Action item: Restate word for word the lines of the data below, from the first through the one that has "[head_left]".

____

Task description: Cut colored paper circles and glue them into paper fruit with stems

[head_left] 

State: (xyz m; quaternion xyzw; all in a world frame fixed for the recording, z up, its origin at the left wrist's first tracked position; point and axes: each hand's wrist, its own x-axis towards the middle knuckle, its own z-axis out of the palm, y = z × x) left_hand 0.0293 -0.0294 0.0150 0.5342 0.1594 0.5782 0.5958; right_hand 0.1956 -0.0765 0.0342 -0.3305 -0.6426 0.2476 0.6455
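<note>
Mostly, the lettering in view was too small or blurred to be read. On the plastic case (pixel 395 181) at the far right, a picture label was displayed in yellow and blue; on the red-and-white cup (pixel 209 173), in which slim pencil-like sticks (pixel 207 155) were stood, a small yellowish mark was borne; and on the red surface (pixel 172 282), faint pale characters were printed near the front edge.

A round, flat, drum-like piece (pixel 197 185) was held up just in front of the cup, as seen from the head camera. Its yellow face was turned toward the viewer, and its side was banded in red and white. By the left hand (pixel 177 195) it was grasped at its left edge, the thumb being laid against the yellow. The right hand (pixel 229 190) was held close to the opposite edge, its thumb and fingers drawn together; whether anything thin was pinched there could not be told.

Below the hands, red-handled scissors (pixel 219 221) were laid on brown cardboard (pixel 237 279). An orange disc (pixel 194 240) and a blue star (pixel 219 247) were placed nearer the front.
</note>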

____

Response:
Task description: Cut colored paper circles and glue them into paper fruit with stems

[head_left] 

This concludes the answer.